Menurut dia, ada lebih dari 100 negara yang meminta bantuan darurat, sehingga IMF akan menyediakan dana dengan meninjau kondisi di setiap negara.
"Kami hanya meminta negara-negara ini untuk melakukan satu hal saja. Tolong bayar dokter dan perawat Anda untuk memastikan sistem kesehatan Anda berfungsi, sehingga orang-orang yang rentan dan perusahaan dilindungi," tambah Georgieva.

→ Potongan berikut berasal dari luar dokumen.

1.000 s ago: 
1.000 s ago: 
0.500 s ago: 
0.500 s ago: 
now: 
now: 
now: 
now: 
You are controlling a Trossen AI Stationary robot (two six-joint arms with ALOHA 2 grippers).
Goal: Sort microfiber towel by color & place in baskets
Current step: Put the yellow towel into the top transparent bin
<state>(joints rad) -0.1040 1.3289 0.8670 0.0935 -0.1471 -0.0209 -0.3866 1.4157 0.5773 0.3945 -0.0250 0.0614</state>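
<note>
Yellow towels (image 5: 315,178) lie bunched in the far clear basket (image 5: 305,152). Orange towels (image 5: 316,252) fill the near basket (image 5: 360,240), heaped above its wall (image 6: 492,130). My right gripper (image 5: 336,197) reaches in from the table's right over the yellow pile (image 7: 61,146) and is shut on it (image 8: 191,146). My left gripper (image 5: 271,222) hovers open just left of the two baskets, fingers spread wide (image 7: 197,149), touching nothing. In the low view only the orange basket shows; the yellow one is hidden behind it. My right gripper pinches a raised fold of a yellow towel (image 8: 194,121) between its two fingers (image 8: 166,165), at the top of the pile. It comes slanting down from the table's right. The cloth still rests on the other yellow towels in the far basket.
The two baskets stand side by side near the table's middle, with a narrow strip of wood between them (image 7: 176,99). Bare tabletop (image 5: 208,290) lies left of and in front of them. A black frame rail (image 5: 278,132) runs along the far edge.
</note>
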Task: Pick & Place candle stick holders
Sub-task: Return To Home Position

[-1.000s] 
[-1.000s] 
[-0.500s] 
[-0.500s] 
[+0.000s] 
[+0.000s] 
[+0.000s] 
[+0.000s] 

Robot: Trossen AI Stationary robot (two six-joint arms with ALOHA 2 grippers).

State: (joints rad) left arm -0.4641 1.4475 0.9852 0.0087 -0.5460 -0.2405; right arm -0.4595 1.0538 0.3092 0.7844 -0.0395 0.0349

Dia juga mengatakan jika langkah-langkah penanganan di paruh pertama tahun berhasil, maka ekonomi akan mengalami rebound di paruh kedua.
"Tahun depan kemungkinan akan meningkat 5,8 persen," imbuh Georgieva.
Namun, pimpinan IMF itu memperingatkan bahwa meskipun ada peningkatan, angka itu masih berada di bawah tingkat pertumbuhan 2019.
"Jika virus ini menyebar ke seluruh dunia atau jika permintaan vaksin dan obat-obatan tidak terpenuhi, maka ini akan menjadi bencana," kata dia lagi.
IMF telah memproyeksikan bahwa ekonomi global akan menyusut 3 persen tahun ini akibat pandemi korona.